Alcohol addiction can be characterized by several conditions. These conditions may include:

  • Loss of control over one’s drinking
  • Feeling consumed by thoughts and behaviors around drinking
  • Tolerance to alcohol
  • Withdrawal symptoms from stopping the use of alcohol

The causes of alcoholism are social, psychological and physiological and genetics play an important role. Alcohol abuse often results in failure to fulfill major obligations. These could be at work, school or home. Addiction may also lead to social and legal problems or drinking in hazardous situations. In the United States an estimated 15.1 million people aged 12 and older had an alcohol use disorder. There were 65.3 million who reported drinking in the past month, and 16.3 million were heavy alcohol users.

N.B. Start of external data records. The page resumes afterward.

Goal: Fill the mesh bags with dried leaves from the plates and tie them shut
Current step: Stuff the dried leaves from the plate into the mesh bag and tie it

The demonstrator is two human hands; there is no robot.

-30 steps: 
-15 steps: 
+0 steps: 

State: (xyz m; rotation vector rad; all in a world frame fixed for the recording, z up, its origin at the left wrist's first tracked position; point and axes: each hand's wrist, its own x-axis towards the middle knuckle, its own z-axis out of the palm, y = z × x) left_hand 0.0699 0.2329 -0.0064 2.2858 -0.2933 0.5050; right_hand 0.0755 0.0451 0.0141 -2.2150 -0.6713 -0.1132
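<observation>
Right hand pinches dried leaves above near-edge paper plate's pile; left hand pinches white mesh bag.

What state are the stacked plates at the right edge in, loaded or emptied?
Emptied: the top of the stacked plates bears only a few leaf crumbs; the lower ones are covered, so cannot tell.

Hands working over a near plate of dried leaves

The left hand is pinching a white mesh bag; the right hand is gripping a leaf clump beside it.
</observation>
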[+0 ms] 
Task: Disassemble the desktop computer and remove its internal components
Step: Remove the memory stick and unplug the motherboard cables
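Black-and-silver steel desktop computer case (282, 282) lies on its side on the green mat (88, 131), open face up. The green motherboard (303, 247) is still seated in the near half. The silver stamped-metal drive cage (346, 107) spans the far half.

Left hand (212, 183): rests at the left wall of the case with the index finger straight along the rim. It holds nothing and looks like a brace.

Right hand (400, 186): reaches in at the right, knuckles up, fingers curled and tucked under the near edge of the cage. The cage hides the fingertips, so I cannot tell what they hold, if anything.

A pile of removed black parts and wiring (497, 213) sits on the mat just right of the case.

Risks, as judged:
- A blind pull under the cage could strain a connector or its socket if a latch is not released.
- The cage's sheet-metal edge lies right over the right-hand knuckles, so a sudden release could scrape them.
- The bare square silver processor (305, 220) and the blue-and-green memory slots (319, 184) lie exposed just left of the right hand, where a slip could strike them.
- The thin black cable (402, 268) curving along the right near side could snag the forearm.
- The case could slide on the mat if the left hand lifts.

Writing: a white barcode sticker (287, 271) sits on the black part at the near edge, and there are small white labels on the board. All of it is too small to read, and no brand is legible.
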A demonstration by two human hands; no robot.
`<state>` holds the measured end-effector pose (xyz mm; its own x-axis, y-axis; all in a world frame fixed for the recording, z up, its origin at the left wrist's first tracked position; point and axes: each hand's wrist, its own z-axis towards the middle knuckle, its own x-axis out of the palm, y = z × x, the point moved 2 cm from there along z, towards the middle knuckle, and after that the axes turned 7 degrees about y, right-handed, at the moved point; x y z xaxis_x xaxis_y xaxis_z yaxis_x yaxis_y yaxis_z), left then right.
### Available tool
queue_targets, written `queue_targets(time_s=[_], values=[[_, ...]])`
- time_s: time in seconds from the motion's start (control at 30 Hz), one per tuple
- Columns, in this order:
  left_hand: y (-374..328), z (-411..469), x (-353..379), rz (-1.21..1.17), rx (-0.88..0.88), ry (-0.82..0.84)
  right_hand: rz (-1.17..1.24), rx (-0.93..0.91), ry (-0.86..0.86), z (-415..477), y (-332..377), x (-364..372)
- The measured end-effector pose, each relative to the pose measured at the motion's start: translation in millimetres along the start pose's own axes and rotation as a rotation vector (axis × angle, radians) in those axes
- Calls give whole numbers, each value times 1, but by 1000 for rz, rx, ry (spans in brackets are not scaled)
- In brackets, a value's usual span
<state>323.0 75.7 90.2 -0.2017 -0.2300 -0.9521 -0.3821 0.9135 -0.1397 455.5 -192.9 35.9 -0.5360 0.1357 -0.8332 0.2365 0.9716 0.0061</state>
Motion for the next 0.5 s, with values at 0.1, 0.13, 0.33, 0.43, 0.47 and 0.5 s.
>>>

What Makes Alcohol Addictive?

Ethanol is the primary chemical in alcohol. Ethanol causes changes in the brain that make people addicted to alcohol. Drinking alcohol temporarily increases production of the feel-good brain chemicals dopamine and serotonin. Ethanol also inhibits a brain chemical called glutamate. This produces a feeling of calmness. The brain compensates for alcohol’s effects by increasing the activity of chemicals in an attempt to function normally.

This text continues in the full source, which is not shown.